Heh. It's one of about six anime series I've ever watched, and I feel like the only thing I didn't like about it - an underwhelming denouement after all the atmosphere and conceptual stuff built up - is extremely common among the series I've watched. Maybe it just the kind of anime that sounds interesting to me, I don't know.
posted by atoxyl at 12:57 PM on July 9, 2018 [2 favorites]


Paranoia Agent being another one.
posted by atoxyl at 12:58 PM on July 9, 2018 [2 favorites]


Did someone say “Haibane Renmei fans?” *raises hand*

I feel like I should rewatch Lain. Then again I feel like watching glitchy, poorly-translated realmedia fansubs as a lonely, alienated high school student is not an experience that contemporary me could (or should) recapture...
posted by Alterscape at 1:34 PM on July 9, 2018 [1 favorite]


an underwhelming denouement after all the atmosphere and conceptual stuff built up - is extremely common among the series I've watched.

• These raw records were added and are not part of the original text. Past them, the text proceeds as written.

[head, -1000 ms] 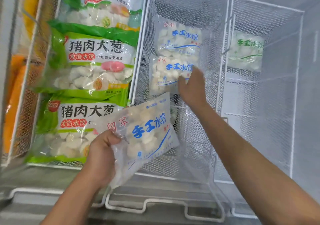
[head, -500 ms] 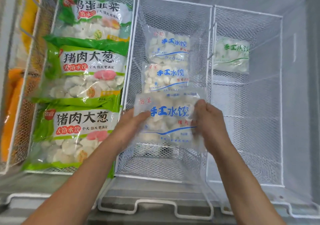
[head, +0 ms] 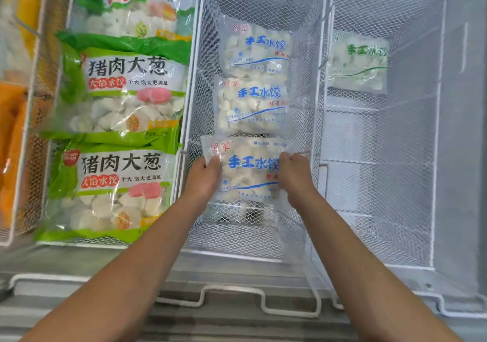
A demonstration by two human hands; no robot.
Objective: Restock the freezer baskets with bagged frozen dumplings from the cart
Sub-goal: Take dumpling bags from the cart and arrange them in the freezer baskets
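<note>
Both hands are lowering a clear bag of dumplings with blue lettering (head: pixel 250 169) into the middle basket (head: pixel 322 78) of a chest freezer, the left hand (head: pixel 204 177) gripping the bag's left edge with curled fingers and the right hand (head: pixel 295 174) pinching its right edge. That bag is sitting low in the basket, just in front of two matching bags, the middle blue-lettered bag (head: pixel 253 104) and the far blue-lettered bag (head: pixel 259 49), which are lying flat in a row running away from the camera; whether it is already resting on the mesh floor cannot be told. Three bags are therefore making a single layer here, with bare mesh showing at the near end and plenty of depth above them. To the right, the right basket (head: pixel 437 131) is holding only one green-lettered bag (head: pixel 359 63) at its far end, so most of the restocking there looks to be ahead. To the left, the left basket (head: pixel 188 78) is looking full, with large green-trimmed dumpling bags (head: pixel 123 91) overlapping up to its rim. Orange packages (head: pixel 13 144) are showing at the far left edge. No cart is in view, so the remaining stock cannot be judged. By these signs the job is looking early to midway, with this placement nearly finished and release still to come.
</note>
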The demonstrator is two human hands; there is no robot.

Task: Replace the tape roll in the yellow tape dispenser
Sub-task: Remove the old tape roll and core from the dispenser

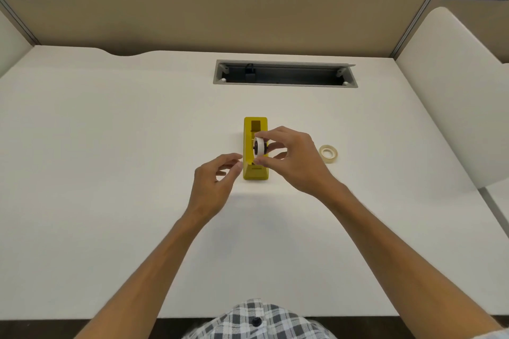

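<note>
My right hand [292, 158] holds a small white tape roll on a black hub [259, 147]. My thumb is under the roll and my fingers curl over its top, so the grip is tight on it. The roll stands on its edge, right over the middle of the yellow plastic tape dispenser [255, 170]. I cannot tell if the roll sits down in the dispenser's slot or is just above it.

My left hand [217, 176] is just beside the near left side of the dispenser. Its fingers are loose and half curled, and they hold nothing. The fingertips are very close to the yellow side, but I cannot tell if they touch it.

The dispenser is a long block. It lies on the flat white desk [110, 146], near the middle, with one short end toward me and the other toward the back edge. It has a dark square hole near its far end.

A second, cream-colored tape roll [328, 153] lies flat on the desk to the right of my right hand, apart from it.

Nearer the back edge, a long grey cable slot [285, 85] is cut into the desk.
</note>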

For me, that experience follows in most media. It's really difficult to build a series or movie that is somehow strange/atmospheric from the start that can possibly end someplace fitting, understood, and somehow beyond that already seen since we're so limited by the known of the real world that going to far beyond that ends up being almost completely abstract or incomprehensible suggestion or will seem to disappoint due to not somehow exceeding reality as the strangeness really has no satisfying end point that could also be explained.

The alternative is to make a series or show that adheres closer to convention for much of its run, only to veer wildly into the unexpected at the end. That's kinda more the Neon Genesis Evangelion model. That isn't to say some series or movies don't find some balance that allows them to have their own strange vibe and still take it someplace unexpected in the end, just that it's really tough to do.
posted by gusottertrout at 2:12 PM on July 9, 2018 [1 favorite]

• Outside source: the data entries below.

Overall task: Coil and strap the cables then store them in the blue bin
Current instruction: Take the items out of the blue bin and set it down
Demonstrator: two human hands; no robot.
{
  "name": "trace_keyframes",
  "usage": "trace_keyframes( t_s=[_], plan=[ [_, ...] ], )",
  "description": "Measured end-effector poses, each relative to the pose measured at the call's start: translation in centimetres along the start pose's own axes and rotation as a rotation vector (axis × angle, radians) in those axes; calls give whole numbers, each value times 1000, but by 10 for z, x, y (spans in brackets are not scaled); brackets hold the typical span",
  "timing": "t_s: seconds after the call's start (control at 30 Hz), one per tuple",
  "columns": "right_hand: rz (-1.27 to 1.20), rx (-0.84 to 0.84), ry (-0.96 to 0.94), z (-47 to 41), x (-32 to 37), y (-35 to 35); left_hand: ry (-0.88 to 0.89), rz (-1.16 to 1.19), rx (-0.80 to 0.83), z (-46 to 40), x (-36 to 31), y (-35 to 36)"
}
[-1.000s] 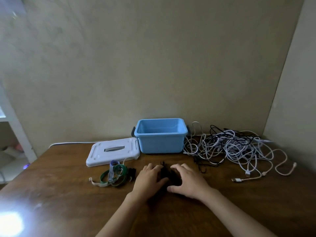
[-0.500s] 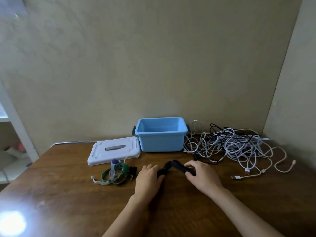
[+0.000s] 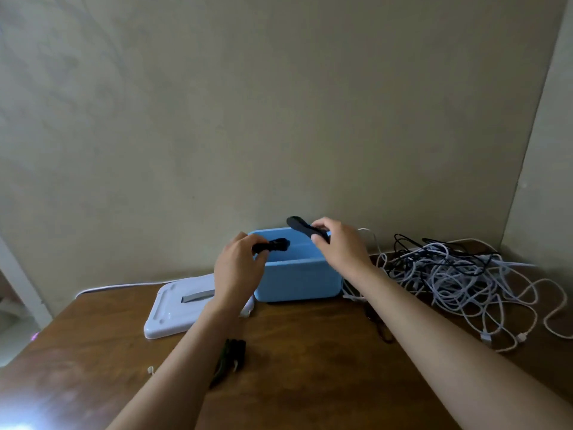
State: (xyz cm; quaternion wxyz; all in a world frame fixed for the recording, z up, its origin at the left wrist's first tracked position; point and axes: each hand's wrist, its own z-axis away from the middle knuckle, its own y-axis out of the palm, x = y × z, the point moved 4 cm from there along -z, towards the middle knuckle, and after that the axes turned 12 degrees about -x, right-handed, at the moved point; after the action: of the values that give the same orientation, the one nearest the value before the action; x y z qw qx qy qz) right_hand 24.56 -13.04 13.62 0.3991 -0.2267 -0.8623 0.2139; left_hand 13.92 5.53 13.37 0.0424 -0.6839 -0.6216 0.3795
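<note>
Wooden table [image 3: 310, 352] against plain wall. Black strapped cable bundle [image 3: 274, 245] pinched in left hand [image 3: 237, 268], black strap [image 3: 302, 228] in closed fingers of right hand [image 3: 338, 246], both over open blue bin [image 3: 297, 280]. Step, by my judgement: storing; next needs lowering inside rim, then letting go. Tangled cables [image 3: 459, 274] just right of bin, white lid [image 3: 179, 305] left; front of table free.

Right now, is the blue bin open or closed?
Open. The blue bin has no lid; its white lid lies flat on the table beside it.
</note>
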Motion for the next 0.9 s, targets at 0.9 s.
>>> trace_keyframes(
  t_s=[0.9],
  plan=[
    [328, 199, 38, 175, -104, -81, 37, 146, 350, 147, -12, 4]
  ],
)
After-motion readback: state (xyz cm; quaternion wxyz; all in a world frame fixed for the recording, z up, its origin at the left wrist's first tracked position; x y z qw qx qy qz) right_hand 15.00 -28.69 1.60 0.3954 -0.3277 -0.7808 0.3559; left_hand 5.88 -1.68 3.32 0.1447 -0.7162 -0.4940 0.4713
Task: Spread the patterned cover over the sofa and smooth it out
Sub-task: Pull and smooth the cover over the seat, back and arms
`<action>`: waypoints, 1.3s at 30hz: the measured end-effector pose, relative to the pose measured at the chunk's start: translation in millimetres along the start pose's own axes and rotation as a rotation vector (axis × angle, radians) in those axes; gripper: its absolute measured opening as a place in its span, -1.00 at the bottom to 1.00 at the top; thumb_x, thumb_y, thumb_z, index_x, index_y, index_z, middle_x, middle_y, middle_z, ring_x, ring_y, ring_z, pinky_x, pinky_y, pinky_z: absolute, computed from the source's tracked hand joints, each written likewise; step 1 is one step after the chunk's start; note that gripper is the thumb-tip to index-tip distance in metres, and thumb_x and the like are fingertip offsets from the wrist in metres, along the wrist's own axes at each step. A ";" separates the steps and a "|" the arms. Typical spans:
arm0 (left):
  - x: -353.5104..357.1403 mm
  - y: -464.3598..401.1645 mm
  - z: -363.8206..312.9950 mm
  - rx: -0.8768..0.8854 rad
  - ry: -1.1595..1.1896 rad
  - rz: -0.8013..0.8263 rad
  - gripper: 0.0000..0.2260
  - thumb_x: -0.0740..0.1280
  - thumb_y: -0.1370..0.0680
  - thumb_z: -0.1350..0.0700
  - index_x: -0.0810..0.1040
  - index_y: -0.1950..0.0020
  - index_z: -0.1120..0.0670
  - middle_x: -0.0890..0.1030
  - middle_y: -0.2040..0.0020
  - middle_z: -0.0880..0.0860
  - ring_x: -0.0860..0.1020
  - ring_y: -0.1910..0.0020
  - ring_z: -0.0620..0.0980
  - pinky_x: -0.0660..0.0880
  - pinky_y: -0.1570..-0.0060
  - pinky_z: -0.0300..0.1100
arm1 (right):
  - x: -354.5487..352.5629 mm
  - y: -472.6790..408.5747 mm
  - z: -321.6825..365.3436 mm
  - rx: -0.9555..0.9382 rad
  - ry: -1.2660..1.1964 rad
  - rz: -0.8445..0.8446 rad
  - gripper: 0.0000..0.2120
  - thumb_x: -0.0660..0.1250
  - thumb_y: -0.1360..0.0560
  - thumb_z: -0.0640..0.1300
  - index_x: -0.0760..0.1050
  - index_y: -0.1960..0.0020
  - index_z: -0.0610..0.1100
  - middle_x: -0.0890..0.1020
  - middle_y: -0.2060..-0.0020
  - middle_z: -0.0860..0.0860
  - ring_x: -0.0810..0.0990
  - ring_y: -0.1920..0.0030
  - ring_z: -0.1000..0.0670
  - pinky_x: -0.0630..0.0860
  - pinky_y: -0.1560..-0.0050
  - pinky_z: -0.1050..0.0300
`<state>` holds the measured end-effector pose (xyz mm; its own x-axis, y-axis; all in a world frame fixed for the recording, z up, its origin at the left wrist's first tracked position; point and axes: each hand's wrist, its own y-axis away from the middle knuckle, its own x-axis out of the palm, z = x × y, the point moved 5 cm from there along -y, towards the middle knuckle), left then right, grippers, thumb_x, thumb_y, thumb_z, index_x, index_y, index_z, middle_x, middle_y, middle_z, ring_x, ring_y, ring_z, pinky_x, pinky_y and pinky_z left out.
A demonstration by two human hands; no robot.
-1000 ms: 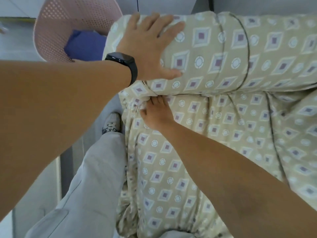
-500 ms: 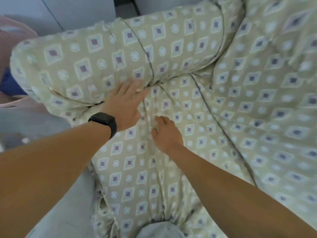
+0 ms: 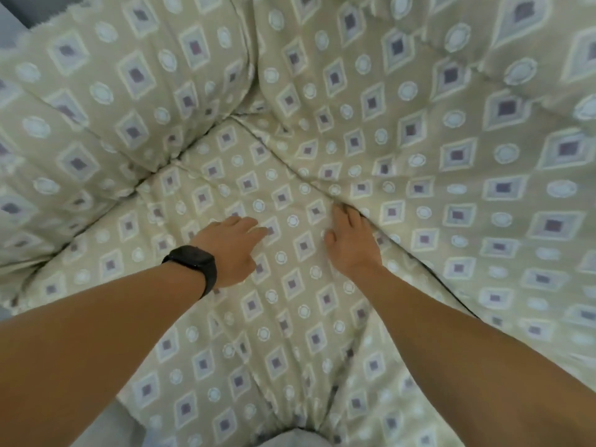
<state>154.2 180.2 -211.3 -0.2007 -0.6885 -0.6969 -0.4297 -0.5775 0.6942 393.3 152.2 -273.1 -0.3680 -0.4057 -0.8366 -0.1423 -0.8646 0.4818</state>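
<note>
On seat now, left hand (image 3: 229,250) lower

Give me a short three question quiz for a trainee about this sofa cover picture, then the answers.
1. True or false: both hands lie on the cover.
2. Which wrist wears the black watch? A left, B right.
3. Fill in: the right hand's fingertips reach into a ____ of the cover.

Key
1. True: the left hand rests flat on the seat part and the right hand lies beside it.
2. A.
3. Crease.
</note>
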 end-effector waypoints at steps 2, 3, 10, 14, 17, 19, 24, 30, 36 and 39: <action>-11.4 -21.2 0.6 -0.016 0.010 -0.031 -0.40 0.20 -0.67 0.01 0.03 -0.68 -0.08 0.04 -0.68 -0.03 0.07 -0.64 0.06 0.22 -0.54 0.01 | -9.5 -31.1 4.8 -0.061 0.033 0.024 -0.43 0.01 -0.70 0.10 0.00 -0.68 0.04 0.14 -0.64 -0.06 0.16 -0.60 -0.18 0.20 -0.57 -0.16; -15.8 -33.4 -0.4 -0.010 0.017 -0.037 -0.40 0.19 -0.67 0.01 0.03 -0.68 -0.09 0.05 -0.68 -0.03 0.09 -0.63 0.06 0.24 -0.53 0.01 | -12.4 -49.4 7.4 -0.086 0.023 0.045 -0.46 0.01 -0.71 0.11 0.06 -0.66 0.05 0.22 -0.62 -0.08 0.23 -0.57 -0.19 0.26 -0.54 -0.18; -72.0 -126.0 17.4 0.058 -0.043 -0.238 -0.37 0.20 -0.64 -0.09 0.04 -0.67 -0.12 0.10 -0.67 -0.02 0.10 -0.63 0.06 0.24 -0.51 0.07 | -11.4 -88.2 30.3 0.052 -0.006 -0.332 -0.54 0.05 -0.67 0.11 0.64 -0.04 -0.12 0.70 0.16 -0.15 0.66 0.12 -0.23 0.57 0.06 -0.03; -96.2 -187.8 33.6 0.114 -0.167 -0.276 -0.37 0.10 -0.64 -0.18 0.02 -0.68 -0.08 0.10 -0.67 -0.01 0.09 -0.64 0.10 0.17 -0.57 0.10 | 9.1 -96.7 23.5 0.073 -0.047 -0.432 -0.59 0.11 -0.63 0.05 0.59 -0.29 -0.11 0.71 -0.09 -0.15 0.65 -0.12 -0.24 0.58 -0.06 -0.07; -105.6 -221.1 39.4 0.152 -0.256 -0.238 -0.39 -0.03 -0.61 -0.26 0.18 -0.64 -0.08 0.23 -0.64 0.00 0.19 -0.61 0.11 0.12 -0.58 0.07 | 14.0 -99.9 20.3 0.051 -0.060 -0.467 -0.54 0.07 -0.63 0.05 0.52 -0.39 -0.09 0.67 -0.19 -0.15 0.62 -0.19 -0.25 0.54 -0.14 -0.11; -109.9 -234.4 36.7 0.152 -0.313 -0.216 -0.37 -0.13 -0.59 -0.28 0.34 -0.55 -0.08 0.37 -0.57 0.02 0.31 -0.54 0.12 0.17 -0.55 0.08 | 15.4 -101.5 20.5 0.042 -0.042 -0.464 -0.50 0.02 -0.62 0.06 0.48 -0.43 -0.10 0.65 -0.24 -0.16 0.60 -0.21 -0.25 0.51 -0.20 -0.13; -111.1 -244.7 15.5 0.010 -0.323 -0.151 -0.38 -0.13 -0.64 -0.25 0.47 -0.49 -0.02 0.48 -0.50 0.07 0.39 -0.48 0.18 0.19 -0.52 0.15 | 16.2 -101.9 21.2 0.054 -0.036 -0.434 -0.48 0.00 -0.62 0.08 0.46 -0.44 -0.10 0.64 -0.25 -0.17 0.61 -0.20 -0.26 0.54 -0.19 -0.15; -52.1 -191.4 -22.7 0.373 -0.216 -0.550 -0.50 0.19 -0.61 -0.12 0.49 -0.46 0.12 0.52 -0.42 0.10 0.39 -0.48 0.17 0.18 -0.54 0.14 | 16.0 -103.9 19.2 0.079 -0.022 -0.458 -0.52 0.06 -0.59 0.07 0.55 -0.34 -0.11 0.69 -0.18 -0.17 0.66 -0.15 -0.24 0.58 -0.13 -0.13; -39.7 -197.3 -15.5 0.398 -0.191 -0.714 -0.45 0.24 -0.54 -0.07 0.47 -0.50 0.12 0.49 -0.47 0.10 0.34 -0.55 0.15 0.15 -0.55 0.18 | 18.3 -109.1 18.8 0.070 -0.065 -0.456 -0.53 0.05 -0.58 0.07 0.57 -0.30 -0.08 0.72 -0.05 -0.14 0.70 0.01 -0.23 0.63 0.03 -0.12; -36.8 -197.7 -15.0 0.411 -0.223 -0.705 -0.42 0.22 -0.53 -0.06 0.41 -0.53 0.11 0.45 -0.50 0.10 0.29 -0.57 0.15 0.13 -0.56 0.18 | 13.0 -100.3 17.5 0.094 -0.113 -0.475 -0.57 0.08 -0.56 0.03 0.58 -0.26 -0.07 0.72 0.03 -0.11 0.69 0.12 -0.22 0.61 0.08 -0.08</action>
<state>259.7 313.1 -320.3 0.0842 -0.0995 -0.9915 -0.7969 -0.6041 -0.0070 386.7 238.8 -327.7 -0.3392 0.0663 -0.9384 -0.3986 -0.9137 0.0795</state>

Oh, and I meant to add, for some series, like I think Paranoia Agent and perhaps Lain, there is also the question of whether a more outré resolution would fit the themes of the series and how they might relate back to the viewer. Paranoia Agent in particular seemed to more purposefully choose an "anti-climax" for that reason if I remember it right.
posted by gusottertrout at 2:19 PM on July 9, 2018 [1 favorite]


"I would never recommend Serial Experiments Lain to a viewer unfamiliar with anime"

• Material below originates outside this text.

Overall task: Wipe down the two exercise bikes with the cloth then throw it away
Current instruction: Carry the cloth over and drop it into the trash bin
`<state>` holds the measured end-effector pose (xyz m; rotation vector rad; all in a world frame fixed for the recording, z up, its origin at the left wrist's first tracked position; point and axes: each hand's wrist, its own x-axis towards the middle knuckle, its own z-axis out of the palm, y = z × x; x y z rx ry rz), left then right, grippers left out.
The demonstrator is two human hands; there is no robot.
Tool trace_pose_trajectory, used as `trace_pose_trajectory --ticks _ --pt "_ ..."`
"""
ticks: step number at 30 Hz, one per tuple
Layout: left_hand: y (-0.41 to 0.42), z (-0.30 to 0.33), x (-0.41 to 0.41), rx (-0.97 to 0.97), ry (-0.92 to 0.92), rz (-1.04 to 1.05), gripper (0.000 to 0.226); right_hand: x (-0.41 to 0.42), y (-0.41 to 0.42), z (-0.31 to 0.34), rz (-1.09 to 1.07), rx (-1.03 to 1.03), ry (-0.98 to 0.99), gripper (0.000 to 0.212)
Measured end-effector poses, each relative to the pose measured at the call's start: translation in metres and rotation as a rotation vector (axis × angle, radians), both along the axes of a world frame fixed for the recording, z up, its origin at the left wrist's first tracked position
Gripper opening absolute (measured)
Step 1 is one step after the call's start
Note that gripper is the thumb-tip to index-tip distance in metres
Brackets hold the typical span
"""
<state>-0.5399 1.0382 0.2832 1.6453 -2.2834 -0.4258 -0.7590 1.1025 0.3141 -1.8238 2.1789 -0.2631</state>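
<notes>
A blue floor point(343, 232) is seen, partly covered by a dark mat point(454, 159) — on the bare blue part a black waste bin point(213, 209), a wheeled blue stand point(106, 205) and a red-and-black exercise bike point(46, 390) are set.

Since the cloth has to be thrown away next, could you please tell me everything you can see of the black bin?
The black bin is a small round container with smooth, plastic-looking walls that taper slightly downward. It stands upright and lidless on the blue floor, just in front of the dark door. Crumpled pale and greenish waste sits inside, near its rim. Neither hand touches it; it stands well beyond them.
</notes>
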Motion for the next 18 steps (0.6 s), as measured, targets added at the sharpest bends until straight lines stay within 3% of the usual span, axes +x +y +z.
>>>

It's literally the first anime I ever watched and remains one of the few I've ever really been into rather than just enjoying and moving on.
posted by augustimagination at 2:30 PM on July 9, 2018 [7 favorites]


Y'all could organize an Anime Club group watch on FanFare, just sayin'
posted by ardgedee at 2:36 PM on July 9, 2018 [1 favorite]


This was one of the first animes I'd ever watched and it's kind of a shame - I never really enjoyed most other series nearly as much as other people seemed to because, for me, they never lived up to Lain.
posted by thebots at 2:48 PM on July 9, 2018 [1 favorite]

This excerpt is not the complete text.